Im Dorf Wegenstetten
Wir fuhren dann hinunter ins Zentrum von Wegenstetten, wo unter dem dominanten Kirchhügel mit der Barockkirche, deren Frontturm von 1487 stammt, der dörfliche Friede herrschte und man sich in die Zeiten der Seidenbandweberei zurückversetzt fühlte. Es ist eine Mischung aus Strassen- und Haufendorf, das gut erhalten ist; doch die zersiedelnden Umgebungsbauten haben wenig Rücksicht darauf genommen. Wegenstetten ist keine Ausnahme.
 
Auch in der römisch-katholischen Kirche St. Michael war Ruhe. Der alttestamentarische Schutzpatron Michael, der den Glauben verteidigt und seine Waffen gegen die bösen Geister und die von der allein seligmachenden Lehre abweichenden Häretiker einsetzt (ganz im Sinne von Papst Benedikt XVI.) hatte gerade frei.
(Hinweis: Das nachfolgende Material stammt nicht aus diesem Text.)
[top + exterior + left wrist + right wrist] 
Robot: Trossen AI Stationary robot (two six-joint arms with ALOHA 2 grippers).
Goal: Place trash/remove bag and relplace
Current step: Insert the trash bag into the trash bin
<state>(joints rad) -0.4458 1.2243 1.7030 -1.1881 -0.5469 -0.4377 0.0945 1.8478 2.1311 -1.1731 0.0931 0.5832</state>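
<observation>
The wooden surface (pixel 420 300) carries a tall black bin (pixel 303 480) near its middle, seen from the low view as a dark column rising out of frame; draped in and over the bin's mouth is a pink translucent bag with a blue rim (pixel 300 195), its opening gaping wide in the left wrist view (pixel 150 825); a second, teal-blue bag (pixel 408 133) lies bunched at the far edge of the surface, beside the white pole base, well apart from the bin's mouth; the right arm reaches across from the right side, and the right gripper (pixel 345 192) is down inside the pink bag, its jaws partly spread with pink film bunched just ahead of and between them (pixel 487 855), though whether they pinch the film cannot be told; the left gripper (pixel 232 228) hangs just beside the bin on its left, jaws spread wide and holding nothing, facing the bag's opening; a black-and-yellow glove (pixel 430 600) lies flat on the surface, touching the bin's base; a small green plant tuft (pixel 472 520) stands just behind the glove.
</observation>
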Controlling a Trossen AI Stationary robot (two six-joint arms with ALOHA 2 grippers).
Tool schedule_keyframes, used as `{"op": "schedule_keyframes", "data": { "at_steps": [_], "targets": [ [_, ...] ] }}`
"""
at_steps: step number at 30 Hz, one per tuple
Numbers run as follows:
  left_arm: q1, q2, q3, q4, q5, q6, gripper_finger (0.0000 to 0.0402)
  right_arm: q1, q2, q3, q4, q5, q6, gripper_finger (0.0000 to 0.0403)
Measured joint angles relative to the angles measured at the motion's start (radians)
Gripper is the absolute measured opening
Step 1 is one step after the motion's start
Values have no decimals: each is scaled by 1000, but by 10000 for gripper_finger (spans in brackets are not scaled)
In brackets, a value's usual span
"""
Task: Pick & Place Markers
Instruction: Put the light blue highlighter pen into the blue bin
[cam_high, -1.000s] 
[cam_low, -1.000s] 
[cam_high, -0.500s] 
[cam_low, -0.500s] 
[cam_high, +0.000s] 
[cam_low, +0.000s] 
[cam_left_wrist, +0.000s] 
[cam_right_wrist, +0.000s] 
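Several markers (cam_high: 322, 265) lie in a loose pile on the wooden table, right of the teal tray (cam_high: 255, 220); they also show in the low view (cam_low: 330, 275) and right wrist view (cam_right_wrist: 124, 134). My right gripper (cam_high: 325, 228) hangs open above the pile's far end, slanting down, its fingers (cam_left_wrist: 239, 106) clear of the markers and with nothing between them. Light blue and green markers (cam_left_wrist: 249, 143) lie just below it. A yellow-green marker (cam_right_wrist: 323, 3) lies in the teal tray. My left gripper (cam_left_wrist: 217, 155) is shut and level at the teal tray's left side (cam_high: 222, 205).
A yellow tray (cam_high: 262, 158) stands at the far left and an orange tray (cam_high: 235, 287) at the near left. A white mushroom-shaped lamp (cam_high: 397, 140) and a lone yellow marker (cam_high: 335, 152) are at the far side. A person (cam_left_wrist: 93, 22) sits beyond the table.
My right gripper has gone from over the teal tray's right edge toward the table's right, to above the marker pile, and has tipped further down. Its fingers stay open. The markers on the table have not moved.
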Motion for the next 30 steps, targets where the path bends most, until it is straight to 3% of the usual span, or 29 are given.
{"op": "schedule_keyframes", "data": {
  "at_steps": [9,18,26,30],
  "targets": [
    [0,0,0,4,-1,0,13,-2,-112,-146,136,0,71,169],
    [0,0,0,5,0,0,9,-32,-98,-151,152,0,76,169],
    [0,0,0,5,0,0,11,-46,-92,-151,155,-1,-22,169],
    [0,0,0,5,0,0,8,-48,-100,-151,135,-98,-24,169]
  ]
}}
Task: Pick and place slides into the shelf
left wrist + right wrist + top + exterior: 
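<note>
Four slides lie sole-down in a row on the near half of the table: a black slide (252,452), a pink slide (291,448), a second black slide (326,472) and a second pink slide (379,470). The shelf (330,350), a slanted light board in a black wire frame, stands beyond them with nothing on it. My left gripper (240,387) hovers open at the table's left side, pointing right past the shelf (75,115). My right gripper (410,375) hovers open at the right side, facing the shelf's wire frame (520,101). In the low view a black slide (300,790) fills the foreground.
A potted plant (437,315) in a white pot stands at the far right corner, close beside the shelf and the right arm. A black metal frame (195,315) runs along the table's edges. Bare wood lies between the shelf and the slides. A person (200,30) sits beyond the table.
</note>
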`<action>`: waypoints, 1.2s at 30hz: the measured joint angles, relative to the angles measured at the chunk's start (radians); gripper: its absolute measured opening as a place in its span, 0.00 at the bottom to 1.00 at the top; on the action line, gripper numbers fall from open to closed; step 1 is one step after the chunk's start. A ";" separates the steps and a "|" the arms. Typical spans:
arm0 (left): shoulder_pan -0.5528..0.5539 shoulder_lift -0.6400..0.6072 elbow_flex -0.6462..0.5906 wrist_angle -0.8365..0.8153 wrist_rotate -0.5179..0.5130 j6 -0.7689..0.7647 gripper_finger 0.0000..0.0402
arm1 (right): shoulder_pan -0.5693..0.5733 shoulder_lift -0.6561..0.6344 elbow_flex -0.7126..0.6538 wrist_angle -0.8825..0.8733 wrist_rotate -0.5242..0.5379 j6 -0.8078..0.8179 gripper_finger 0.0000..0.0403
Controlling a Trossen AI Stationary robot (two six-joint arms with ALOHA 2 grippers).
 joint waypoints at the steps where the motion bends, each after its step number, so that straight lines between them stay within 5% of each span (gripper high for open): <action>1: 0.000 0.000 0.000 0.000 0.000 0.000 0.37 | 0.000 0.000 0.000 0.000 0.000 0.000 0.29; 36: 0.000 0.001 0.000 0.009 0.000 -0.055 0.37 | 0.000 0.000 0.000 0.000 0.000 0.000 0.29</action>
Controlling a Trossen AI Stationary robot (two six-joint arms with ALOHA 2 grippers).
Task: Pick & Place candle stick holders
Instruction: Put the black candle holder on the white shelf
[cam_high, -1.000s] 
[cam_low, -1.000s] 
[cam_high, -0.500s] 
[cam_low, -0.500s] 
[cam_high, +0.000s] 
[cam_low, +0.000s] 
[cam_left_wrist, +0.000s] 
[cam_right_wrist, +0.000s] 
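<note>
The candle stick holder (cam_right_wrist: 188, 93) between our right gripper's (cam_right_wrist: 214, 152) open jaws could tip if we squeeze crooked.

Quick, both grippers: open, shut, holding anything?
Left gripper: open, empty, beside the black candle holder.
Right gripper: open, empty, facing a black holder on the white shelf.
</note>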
Es waren keine Abweichler-Katholiken auszumachen, und das Himmlische Jerusalem, das ebenfalls von Michael beschützt wird, war auch nicht in Gefahr.
 
Die Wegenstetter Kirche von J. C. (Johann Caspar) Bagnato ist innen ganz anders als man es von aussen vermuten würde. Auf den rechteckigen Grundriss wurde ein querovaler Chorraum gesetzt. Dahinter ist der Hochaltar im schwingenden Rund; Kreise und Ellipsen haben keinen Anfang und kein Ende. Und alles ist in barocker Festlichkeit geschmückt, etwas üppig für ein bescheidenes ländliches, aber sehr bildungsbeflissenes Dorf (Wegenstetten hatte schon 1717 eine Schule, die erste übrigens, die es in einer Landgemeinde des Bezirks Rheinfelden gab).
 
Beeindruckt hat mich das neugotische Denkmal mit der Christusstatue bei der Kirche Wegenstetten, das ans furchtbare Unglück im Schulhaus der Nachbargemeinde Hellikon vom 25. Dezember 1875 erinnert. Dort war der Andrang zu einer Weihnachtsfeier so gross gewesen, dass die Treppenanlage zusammenbrach und 68 Personen aus Hellikon und 8 aus Wegenstetten das Leben verloren haben.
*
Seit 1965 steht unter der Orgelempore der Kirche Wegenstetten eine Bruder-Klaus-Statue, die den rechten Arm schützend ausstreckt; sie wurde vom einheimischen Bauern und Dichter Leo Schreiber (1902–1977) geschnitzt. Vielleicht war es genau dieser Niklaus von der Flüe, der als „Vater des Vaterlands“ galt und vielleicht noch immer gilt, und der uns in diesem Wegenstetten davor geschützt hat, dass wir uns sattgegessen haben. Er zeigte ja selber, mit wie wenig man auskommen kann, wenns sein muss.
 
PS.: Soeben höre ich in den Radio-DRS-Nachrichten: Der Brunch auf dem Bauernhof sei 2007 wieder „ein voller Erfolg“ gewesen. Wiederum hätten etwa 200 000 Personen daran teilgenommen.
 
Nach meinem Eindruck waren die meisten von ihnen in Wegenstetten.